> TASK DESCRIPTION
The reply should hold only the lines below beginning at the one with "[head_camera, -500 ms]" and ending at the one with "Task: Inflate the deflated", copied exactly, with every picture left out.

= Beginning of Section =

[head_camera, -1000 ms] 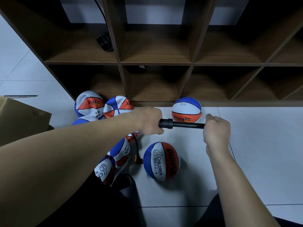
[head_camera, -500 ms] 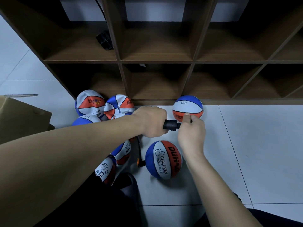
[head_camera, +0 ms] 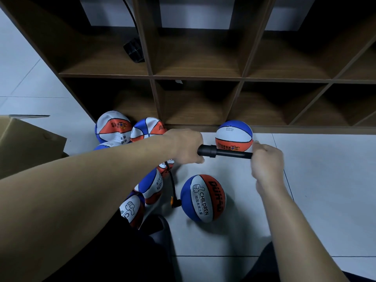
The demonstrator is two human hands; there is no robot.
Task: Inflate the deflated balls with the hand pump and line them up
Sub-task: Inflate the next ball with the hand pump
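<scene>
White tile floor [head_camera: 305, 200] w/ cubby shelf [head_camera: 203, 78] at the far side. We've drawn the pump [head_camera: 223, 152] out again vs. half a sec ago: left hand [head_camera: 183, 148] clamps barrel, right hand [head_camera: 266, 159] clamps handle. Ball [head_camera: 203, 198] near-centre is mid-inflation, hose [head_camera: 172, 186] at its left.

A dark wooden cubby shelf [head_camera: 203, 76] is standing on the pale tiled floor [head_camera: 325, 190]. A black object [head_camera: 133, 50] is sitting in an upper-left compartment. A cardboard box [head_camera: 26, 143] is lying at left.

right hand [head_camera: 266, 159]: moves away from left hand [head_camera: 186, 146] again | hand pump [head_camera: 223, 152]: black rod shows, pulled out after being pushed in half a second ago
</scene>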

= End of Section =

> WRITTEN ANSWER
[head_camera, -500 ms] 
[head_camera, +0 ms] 
The demonstrator is two human hands; there is no robot.
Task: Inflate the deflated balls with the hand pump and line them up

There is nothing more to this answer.